Macroéconomiquement, cet effet de retour est établi à 40%. Mais on ne sait pas qui en bénéficie, ni à quelle échéance. Que peut-on augmenter en échange ? La fiscalité environnementale offre des possibilités limitées. La fiscalité indirecte est déjà très élevée : nous avons un des taux de TVA les plus importants d’Europe. On pourrait peut-être l’augmenter de un pour cent, mais cela ne représente que 1 ou 1,2 milliard de recettes annuelles, avec tous les effets de substitution à l’étranger qui peuvent avoir lieu. On devra donc poser la question de la taxation des revenus du capital. Koen Geens, ministre CD&V des Finances, n’a rien dit d’autre. Cette partie-là de l’équation, je ne suis pas sûr qu’elle plaise à tout le monde, en Flandre.

On ne pourra pas compenser la diminution de la taxation du travail par une diminution des dépenses de l’Etat. C’est un mensonge. D’autant plus que la fonction publique joue un rôle de matelas social en période de crise.

Il s’agit encore une fois d’un slogan ?

Voilà. Pour prendre un exemple tout simple, on aurait très bien pu supprimer l’exonération du précompte mobilier sur les carnets de dépôt. Finalement, ces carnets de dépôts rapportent tellement peu… Mais on ne l’a pas fait, parce que l’on veut protéger l’épargne populaire. On veut protéger aussi l’immobilier, on ne veut pas de péréquation cadastrale sur les biens immobiliers. Il y a plein de tabous!

Cette crise va demander que l’on vive avec encore un poids important de l’Etat pour la traverser paisiblement.

C’est comme si la N-VA venait avec des recettes qui ne peuvent pas fonctionner ?

Sauf à provoquer des ruptures sociales, des ruptures régionales et de mathématique économique trop importantes.

Fondamentalement, ce pays est basé sur la notion de solidarité. C’est d’ailleurs pour cela que nous n’avons pas eu de révolution au contraire des Allemands ou des Français. C’est un système qui est très redistributif et peut-être pas assez incitatif, mais c’est un choix de paix et d’harmonie sociale et régionale.

Quand on parle d’un choix idéologique en 2014 entre un modèle de droite flamand et un modèle de gauche francophone, je n’y crois pas. Il y aura une texture plus libérale du côté flamand et une régulation plus importante et obligatoire du côté wallon, mais l’ensemble doit fonctionner de façon harmonieuse.

Ce seraient des mythologies de campagne électorale?

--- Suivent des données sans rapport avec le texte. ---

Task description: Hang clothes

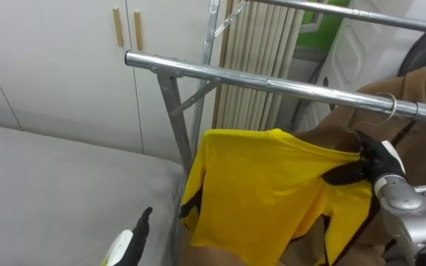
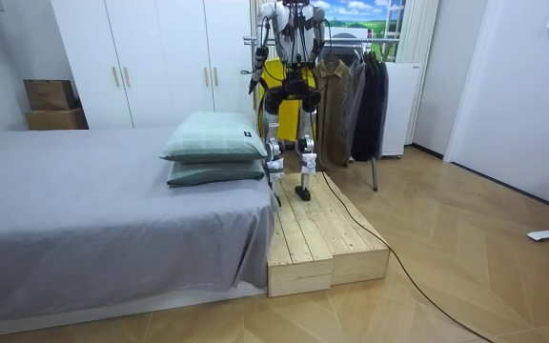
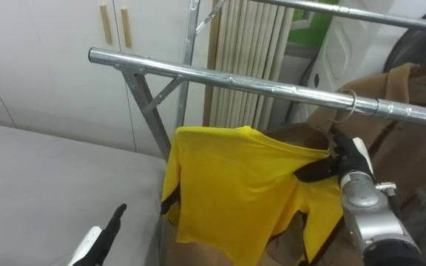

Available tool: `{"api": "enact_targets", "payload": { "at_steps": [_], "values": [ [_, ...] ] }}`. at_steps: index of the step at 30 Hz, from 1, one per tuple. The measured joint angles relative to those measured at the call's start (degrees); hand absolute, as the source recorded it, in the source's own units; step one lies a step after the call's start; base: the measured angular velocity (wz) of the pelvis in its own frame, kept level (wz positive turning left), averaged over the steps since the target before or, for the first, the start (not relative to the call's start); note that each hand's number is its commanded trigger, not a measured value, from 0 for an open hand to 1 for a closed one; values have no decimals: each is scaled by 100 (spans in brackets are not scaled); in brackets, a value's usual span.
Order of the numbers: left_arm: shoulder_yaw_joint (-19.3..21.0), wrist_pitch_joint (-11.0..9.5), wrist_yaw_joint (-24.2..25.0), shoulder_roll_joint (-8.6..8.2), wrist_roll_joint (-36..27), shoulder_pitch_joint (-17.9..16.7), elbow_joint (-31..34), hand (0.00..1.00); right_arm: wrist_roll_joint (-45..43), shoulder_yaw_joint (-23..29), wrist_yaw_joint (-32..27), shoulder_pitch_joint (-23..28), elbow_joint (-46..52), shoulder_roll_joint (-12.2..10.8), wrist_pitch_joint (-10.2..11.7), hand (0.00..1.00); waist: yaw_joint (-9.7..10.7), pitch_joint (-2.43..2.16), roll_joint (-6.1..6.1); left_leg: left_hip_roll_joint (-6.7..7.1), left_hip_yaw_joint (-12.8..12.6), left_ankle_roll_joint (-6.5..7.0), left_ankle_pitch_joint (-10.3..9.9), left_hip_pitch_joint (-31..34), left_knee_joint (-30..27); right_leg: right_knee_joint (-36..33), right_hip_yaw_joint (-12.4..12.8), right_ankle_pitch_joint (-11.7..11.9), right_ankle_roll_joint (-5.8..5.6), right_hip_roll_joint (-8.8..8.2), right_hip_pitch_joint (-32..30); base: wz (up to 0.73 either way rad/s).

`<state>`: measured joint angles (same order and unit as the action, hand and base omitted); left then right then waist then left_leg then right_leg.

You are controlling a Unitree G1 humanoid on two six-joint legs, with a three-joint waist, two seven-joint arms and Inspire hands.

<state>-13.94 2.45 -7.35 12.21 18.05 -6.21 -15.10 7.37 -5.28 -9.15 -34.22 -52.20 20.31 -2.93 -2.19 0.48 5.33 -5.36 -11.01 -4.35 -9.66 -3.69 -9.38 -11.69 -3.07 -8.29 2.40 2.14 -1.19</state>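
My right hand [image 1: 379,159] is clamped on the shoulder of the yellow shirt [image 1: 265,185], which hangs just under the rail [image 1: 272,81]. A hook [image 1: 388,106] loops the rail right above my fingers; whether it's this shirt's, I can't tell. Best to lower gently, let the rail take the weight, then loosen. Left hand [image 1: 133,238] idles low, fingers straight

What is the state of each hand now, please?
Left hand: open, fingers straight, holding nothing.
Right hand: closed on the yellow shirt.
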Motion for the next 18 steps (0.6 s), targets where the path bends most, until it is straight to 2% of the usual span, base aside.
{"api": "enact_targets", "payload": {
  "at_steps": [2,6,11,14,18],
  "values": [
    [-3,-20,-8,-5,-3,12,0,0,-11,-2,-172,111,186,-72,91,0,59,-3,-44,-5,-18,0,0,-4,0,-9,-8,0,0,-1,19,0],
    [-36,-162,-300,-7,-41,23,-7,0,-118,-11,-571,773,910,-190,312,0,80,4,-58,-27,-99,0,0,-13,0,-34,11,0,0,11,12,-4],
    [-33,-245,-449,2,-35,20,-14,0,-148,0,-853,1159,1342,-272,411,0,206,20,-126,-4,-140,1,-1,-21,0,-64,90,0,0,-1,-27,-6],
    [-83,-292,-568,0,-38,20,-121,0,-492,-4,-1035,1513,1887,-280,435,0,247,18,-181,-2,-249,1,-1,-22,0,-99,158,-2,-3,-3,-102,-13],
    [-100,-293,-727,-6,-32,-15,-297,0,-1168,-7,-1197,2205,2679,-435,594,0,377,15,-269,-1,-315,1,-1,-17,1,-98,222,-11,-17,5,-154,-9]
  ]
}}
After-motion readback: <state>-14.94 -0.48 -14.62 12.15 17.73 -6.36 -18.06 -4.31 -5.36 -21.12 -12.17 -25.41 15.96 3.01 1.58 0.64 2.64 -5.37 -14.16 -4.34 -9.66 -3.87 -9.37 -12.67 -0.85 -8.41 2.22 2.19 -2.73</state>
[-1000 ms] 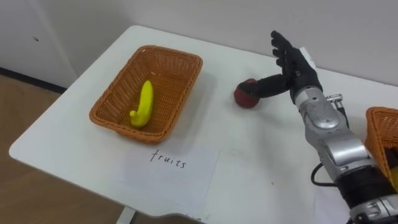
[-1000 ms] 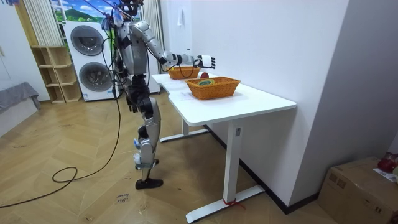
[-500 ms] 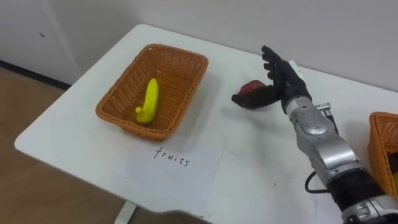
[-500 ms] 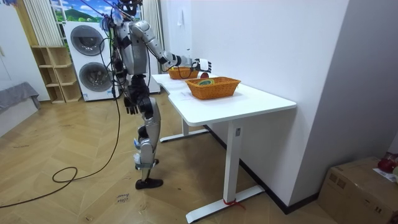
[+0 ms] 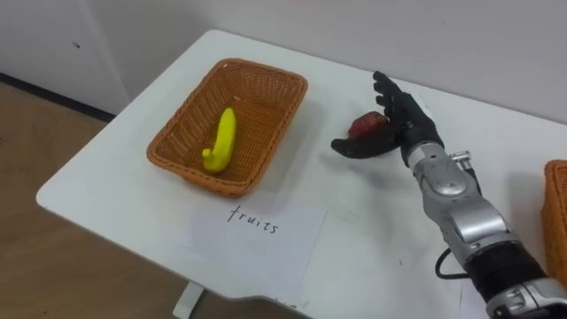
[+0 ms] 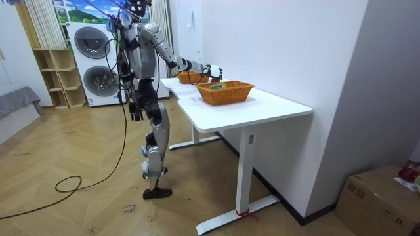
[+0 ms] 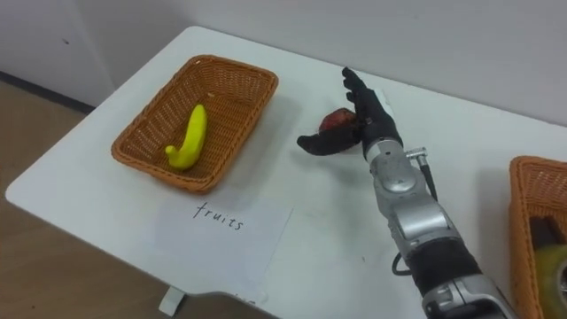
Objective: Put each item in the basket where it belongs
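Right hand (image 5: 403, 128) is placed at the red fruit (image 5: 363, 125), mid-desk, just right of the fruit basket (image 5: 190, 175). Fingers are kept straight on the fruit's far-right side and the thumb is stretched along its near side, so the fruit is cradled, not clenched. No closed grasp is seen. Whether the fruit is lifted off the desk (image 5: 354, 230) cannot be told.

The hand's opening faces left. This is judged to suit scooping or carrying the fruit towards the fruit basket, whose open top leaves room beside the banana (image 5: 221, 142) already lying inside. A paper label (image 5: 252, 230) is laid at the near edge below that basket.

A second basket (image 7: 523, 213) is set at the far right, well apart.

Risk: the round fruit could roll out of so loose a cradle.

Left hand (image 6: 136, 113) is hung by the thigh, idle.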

Oui, comme j’ai vu des types assez haut placés en Wallonie qui aimeraient nationaliser tout l’appareil productif. Cela aussi, c’est une vision, mais si on fait ça, il n’y aurait plus d’investisseurs.

Je comprends la nature du programme de la N-VA qui vise à flexibiliser l’économie et qui est naturellement compatible avec les caractéristiques d’une Flandre qui est une région de flux d’hommes, de marchandises, de capitaux. Mais il n’est pas applicable au pays dans le pays dans son entier. En Wallonie, de telles recettes thatchériennes poseraient des problèmes sociaux insurmontables et tétaniseraient une économie régionale encore très statique.

Plus je vieillis, plus je crains les ruptures en économie et les noeuds gorgiens que l’on veut trancher à la hache.

Certains à la N-VA rêvent d’avoir une majorité plus cohérente qu’aujourd’hui, de droite, genre N-VA-CD&V avec MR-CDH. Que se passerait-il pour le citoyen?

Cela ne changerait pas grand-chose. Il y aurait peut-être en Flandre des réformes de flexibilité plus importante, mais ces réformes ne seraient pas transposables en Wallonie. Quels que soient les effets de manche que l’on peut faire.

Au lieu d’opposer les modèles, reconnaissons les différences de modèle ! Dans un pays comme l’Allemagne, cette reconnaissance des différences et des spécificités est plus importante que chez nous. Ce devrait être un modèle. A suivre.

Si la N-VA accède au pouvoir au fédéral, elle devra le faire dans le respect des différences. Elle sera d’ailleurs confrontée à des réalités telles qu’elle devra composer avec cette réalité belge.